Filter the listing so that only lines with the word "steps" remain.

====== DATASET EXCERPT

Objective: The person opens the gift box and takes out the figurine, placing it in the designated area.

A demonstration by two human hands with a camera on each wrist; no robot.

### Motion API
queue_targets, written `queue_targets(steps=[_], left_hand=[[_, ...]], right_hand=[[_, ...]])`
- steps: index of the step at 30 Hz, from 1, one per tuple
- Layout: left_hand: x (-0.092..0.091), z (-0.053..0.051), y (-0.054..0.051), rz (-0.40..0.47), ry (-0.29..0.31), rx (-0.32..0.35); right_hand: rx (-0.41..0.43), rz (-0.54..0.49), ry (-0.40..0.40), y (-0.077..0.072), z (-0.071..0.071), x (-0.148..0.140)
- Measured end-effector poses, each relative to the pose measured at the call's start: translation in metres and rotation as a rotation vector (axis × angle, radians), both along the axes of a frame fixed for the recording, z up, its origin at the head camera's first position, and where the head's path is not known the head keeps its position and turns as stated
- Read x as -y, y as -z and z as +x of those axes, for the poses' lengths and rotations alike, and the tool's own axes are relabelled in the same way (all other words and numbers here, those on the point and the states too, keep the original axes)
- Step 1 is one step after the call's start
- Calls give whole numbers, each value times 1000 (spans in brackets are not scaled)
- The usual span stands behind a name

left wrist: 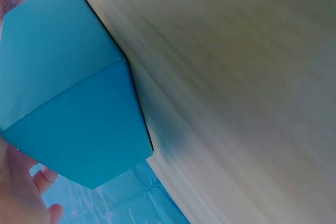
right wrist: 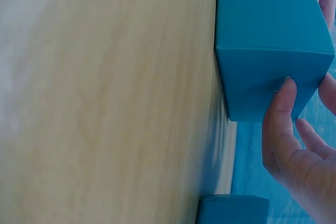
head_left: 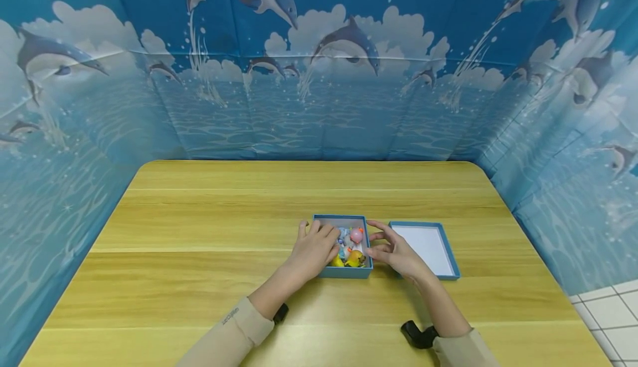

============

# TASK RESULT
queue_targets, written `queue_targets(steps=[_], left_hand=[[_, ...]], right_hand=[[_, ...]])`
- steps: index of the step at 30 Hz, from 1, one per tuple

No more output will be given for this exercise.